Problem to work on — A faithful copy is needed. Set down all of the data below exactly.

BEGIN

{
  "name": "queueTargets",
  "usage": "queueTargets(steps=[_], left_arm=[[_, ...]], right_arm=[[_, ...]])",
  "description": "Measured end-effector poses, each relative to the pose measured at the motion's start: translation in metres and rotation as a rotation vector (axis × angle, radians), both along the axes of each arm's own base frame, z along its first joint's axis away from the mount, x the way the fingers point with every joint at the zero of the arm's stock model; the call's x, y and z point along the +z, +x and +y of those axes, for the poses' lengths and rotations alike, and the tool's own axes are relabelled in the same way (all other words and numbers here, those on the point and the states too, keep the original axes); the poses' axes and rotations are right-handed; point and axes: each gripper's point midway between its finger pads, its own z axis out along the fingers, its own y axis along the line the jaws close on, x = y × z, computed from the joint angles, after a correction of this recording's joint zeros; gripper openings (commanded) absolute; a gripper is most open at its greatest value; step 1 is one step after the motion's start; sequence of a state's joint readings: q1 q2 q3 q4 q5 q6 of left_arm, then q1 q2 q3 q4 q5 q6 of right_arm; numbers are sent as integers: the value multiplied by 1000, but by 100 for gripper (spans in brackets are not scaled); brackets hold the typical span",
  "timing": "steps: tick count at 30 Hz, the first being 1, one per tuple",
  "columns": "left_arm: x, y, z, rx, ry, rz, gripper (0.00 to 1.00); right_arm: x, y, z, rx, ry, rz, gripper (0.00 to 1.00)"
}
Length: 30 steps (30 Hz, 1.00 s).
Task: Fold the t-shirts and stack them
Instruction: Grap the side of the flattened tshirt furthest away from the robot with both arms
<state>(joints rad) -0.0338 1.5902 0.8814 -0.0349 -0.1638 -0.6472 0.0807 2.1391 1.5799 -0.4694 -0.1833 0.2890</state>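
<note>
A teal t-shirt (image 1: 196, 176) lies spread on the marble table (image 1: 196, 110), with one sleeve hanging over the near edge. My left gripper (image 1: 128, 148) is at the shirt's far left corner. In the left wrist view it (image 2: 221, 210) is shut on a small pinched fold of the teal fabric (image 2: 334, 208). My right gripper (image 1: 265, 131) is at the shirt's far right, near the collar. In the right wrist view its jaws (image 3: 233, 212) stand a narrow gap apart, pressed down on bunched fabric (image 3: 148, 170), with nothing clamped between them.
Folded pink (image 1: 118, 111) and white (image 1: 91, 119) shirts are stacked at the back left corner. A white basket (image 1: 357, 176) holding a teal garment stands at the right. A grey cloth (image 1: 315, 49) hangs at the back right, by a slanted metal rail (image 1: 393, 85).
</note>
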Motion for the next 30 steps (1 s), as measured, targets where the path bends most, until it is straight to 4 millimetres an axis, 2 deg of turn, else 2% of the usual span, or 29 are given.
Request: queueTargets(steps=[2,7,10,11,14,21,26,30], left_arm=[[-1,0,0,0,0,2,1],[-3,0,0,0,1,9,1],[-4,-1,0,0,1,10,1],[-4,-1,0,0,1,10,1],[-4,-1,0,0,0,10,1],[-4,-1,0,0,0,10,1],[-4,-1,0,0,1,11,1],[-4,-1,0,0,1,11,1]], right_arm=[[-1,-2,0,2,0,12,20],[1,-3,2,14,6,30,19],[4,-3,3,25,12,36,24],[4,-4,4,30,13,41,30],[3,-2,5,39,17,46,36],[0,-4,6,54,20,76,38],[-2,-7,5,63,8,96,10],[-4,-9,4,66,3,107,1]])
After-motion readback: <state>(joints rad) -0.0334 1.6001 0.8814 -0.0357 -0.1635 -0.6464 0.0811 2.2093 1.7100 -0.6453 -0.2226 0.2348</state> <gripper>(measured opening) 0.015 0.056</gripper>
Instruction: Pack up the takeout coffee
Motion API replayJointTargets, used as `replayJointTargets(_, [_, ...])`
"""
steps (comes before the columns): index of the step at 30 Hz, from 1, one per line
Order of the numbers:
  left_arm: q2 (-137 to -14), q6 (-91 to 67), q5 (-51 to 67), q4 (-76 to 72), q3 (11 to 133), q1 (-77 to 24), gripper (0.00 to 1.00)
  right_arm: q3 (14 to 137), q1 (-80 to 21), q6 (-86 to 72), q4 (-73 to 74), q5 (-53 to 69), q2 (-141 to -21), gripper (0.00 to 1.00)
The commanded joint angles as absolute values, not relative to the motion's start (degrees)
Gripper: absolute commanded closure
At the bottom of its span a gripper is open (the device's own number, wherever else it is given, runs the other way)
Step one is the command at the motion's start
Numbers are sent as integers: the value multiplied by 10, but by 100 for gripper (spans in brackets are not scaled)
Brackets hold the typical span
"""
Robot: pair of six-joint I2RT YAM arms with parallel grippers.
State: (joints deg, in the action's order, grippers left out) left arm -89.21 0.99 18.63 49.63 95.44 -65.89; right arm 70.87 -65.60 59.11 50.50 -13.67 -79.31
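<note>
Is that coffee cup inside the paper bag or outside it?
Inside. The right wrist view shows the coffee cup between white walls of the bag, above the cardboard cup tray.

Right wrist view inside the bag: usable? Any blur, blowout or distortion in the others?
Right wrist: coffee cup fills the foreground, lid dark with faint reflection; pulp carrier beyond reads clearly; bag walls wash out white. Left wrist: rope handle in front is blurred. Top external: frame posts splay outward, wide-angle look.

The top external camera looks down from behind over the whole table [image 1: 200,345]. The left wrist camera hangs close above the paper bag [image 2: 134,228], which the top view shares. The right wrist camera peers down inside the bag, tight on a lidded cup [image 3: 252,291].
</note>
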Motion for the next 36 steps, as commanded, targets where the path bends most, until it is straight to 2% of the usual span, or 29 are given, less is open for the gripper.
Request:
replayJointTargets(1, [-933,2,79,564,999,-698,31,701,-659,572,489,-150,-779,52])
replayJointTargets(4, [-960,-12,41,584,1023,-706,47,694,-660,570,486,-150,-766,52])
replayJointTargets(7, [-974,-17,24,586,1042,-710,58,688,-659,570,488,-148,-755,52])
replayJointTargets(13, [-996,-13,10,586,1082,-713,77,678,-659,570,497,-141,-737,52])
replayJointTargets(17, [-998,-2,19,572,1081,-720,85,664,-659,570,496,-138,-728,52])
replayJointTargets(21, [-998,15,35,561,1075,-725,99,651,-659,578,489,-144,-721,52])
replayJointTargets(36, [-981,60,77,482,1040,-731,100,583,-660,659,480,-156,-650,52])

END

Reply to the task —
{
  "name": "queueTargets",
  "usage": "queueTargets(steps=[_], left_arm=[[_, ...]], right_arm=[[_, ...]])",
  "description": "Measured end-effector poses, each relative to the pose measured at the motion's start: translation in metres and rotation as a rotation vector (axis × angle, radians), both along the axes of each arm's own base frame, z along its first joint's axis away from the mount, x the way the fingers point with every joint at the zero of the arm's stock model; the call's x, y and z point along the +z, +x and +y of those axes, for the poses' lengths and rotations alike, and the tool's own axes are relabelled in the same way (all other words and numbers here, those on the point and the states too, keep the original axes); the poses' axes and rotations are right-handed; point and axes: each gripper's point midway between its finger pads, its own z axis out along the fingers, its own y axis along the line the jaws close on, x = y × z, computed from the joint angles, after a correction of this recording's joint zeros; gripper openings (commanded) absolute; a gripper is most open at its greatest value; step 1 is one step after the motion's start; sequence of a state's joint readings: q1 q2 q3 q4 q5 q6 of left_arm, then q1 q2 q3 q4 q5 q6 of right_arm; numbers are sent as integers: the value multiplied by 1000, but by 100 for gripper (spans in brackets are not scaled); brackets hold the typical span",
  "timing": "steps: tick count at 30 Hz, the first being 1, one per tuple",
  "columns": "left_arm: x, y, z, rx, ry, rz, gripper (0.00 to 1.00); right_arm: x, y, z, rx, ry, rz, gripper (0.00 to 1.00)"
}
Length: 30 steps (30 Hz, 1.00 s).
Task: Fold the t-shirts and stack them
Instruction: Grap the side of the flattened tshirt furthest away from the robot with both arms
<state>(joints rad) -0.0338 1.5902 0.8814 -0.0349 -0.1638 -0.6472 0.0807 2.1391 1.5799 -0.4694 -0.1833 0.2890</state>
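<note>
A teal t-shirt (image 1: 196, 176) lies spread on the marble table (image 1: 196, 110), with one sleeve hanging over the near edge. My left gripper (image 1: 128, 148) is at the shirt's far left corner. In the left wrist view it (image 2: 221, 210) is shut on a small pinched fold of the teal fabric (image 2: 334, 208). My right gripper (image 1: 265, 131) is at the shirt's far right, near the collar. In the right wrist view its jaws (image 3: 233, 212) stand a narrow gap apart, pressed down on bunched fabric (image 3: 148, 170), with nothing clamped between them.
Folded pink (image 1: 118, 111) and white (image 1: 91, 119) shirts are stacked at the back left corner. A white basket (image 1: 357, 176) holding a teal garment stands at the right. A grey cloth (image 1: 315, 49) hangs at the back right, by a slanted metal rail (image 1: 393, 85).
</note>
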Motion for the next 30 steps (1 s), as measured, targets where the path bends most, until it is straight to 4 millimetres an axis, 2 deg of turn, else 2% of the usual span, or 29 are given.
Request: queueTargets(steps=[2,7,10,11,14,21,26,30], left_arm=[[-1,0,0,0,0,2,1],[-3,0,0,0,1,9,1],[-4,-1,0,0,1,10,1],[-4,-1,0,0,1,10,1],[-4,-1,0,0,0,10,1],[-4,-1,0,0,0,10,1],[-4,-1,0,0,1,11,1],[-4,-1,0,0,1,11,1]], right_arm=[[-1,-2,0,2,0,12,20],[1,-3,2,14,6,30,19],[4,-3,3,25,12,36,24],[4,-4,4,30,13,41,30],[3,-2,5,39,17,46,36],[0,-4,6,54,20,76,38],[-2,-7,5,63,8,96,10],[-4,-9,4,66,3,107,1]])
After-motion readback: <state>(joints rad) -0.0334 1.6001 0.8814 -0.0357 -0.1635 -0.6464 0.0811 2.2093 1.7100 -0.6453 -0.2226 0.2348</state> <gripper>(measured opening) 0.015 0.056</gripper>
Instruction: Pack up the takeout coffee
Motion API replayJointTargets, used as `replayJointTargets(_, [_, ...])`
"""
steps (comes before the columns): index of the step at 30 Hz, from 1, one per line
Order of the numbers:
  left_arm: q2 (-137 to -14), q6 (-91 to 67), q5 (-51 to 67), q4 (-76 to 72), q3 (11 to 133), q1 (-77 to 24), gripper (0.00 to 1.00)
  right_arm: q3 (14 to 137), q1 (-80 to 21), q6 (-86 to 72), q4 (-73 to 74), q5 (-53 to 69), q2 (-141 to -21), gripper (0.00 to 1.00)
The commanded joint angles as absolute values, not relative to the motion's start (degrees)
Gripper: absolute commanded closure
At the bottom of its span a gripper is open (the device's own number, wherever else it is given, runs the other way)
Step one is the command at the motion's start
Numbers are sent as integers: the value multiplied by 10, but by 100 for gripper (spans in brackets are not scaled)
Brackets hold the typical span
"""
Robot: pair of six-joint I2RT YAM arms with parallel grippers.
State: (joints deg, in the action's order, grippers left out) left arm -89.21 0.99 18.63 49.63 95.44 -65.89; right arm 70.87 -65.60 59.11 50.50 -13.67 -79.31
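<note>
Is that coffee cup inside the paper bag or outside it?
Inside. The right wrist view shows the coffee cup between white walls of the bag, above the cardboard cup tray.

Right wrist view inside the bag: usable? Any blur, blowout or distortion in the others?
Right wrist: coffee cup fills the foreground, lid dark with faint reflection; pulp carrier beyond reads clearly; bag walls wash out white. Left wrist: rope handle in front is blurred. Top external: frame posts splay outward, wide-angle look.

The top external camera looks down from behind over the whole table [image 1: 200,345]. The left wrist camera hangs close above the paper bag [image 2: 134,228], which the top view shares. The right wrist camera peers down inside the bag, tight on a lidded cup [image 3: 252,291].
</note>
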Motion for the next 36 steps, as commanded, targets where the path bends most, until it is straight to 2% of the usual span, or 29 are given, less is open for the gripper.
Request:
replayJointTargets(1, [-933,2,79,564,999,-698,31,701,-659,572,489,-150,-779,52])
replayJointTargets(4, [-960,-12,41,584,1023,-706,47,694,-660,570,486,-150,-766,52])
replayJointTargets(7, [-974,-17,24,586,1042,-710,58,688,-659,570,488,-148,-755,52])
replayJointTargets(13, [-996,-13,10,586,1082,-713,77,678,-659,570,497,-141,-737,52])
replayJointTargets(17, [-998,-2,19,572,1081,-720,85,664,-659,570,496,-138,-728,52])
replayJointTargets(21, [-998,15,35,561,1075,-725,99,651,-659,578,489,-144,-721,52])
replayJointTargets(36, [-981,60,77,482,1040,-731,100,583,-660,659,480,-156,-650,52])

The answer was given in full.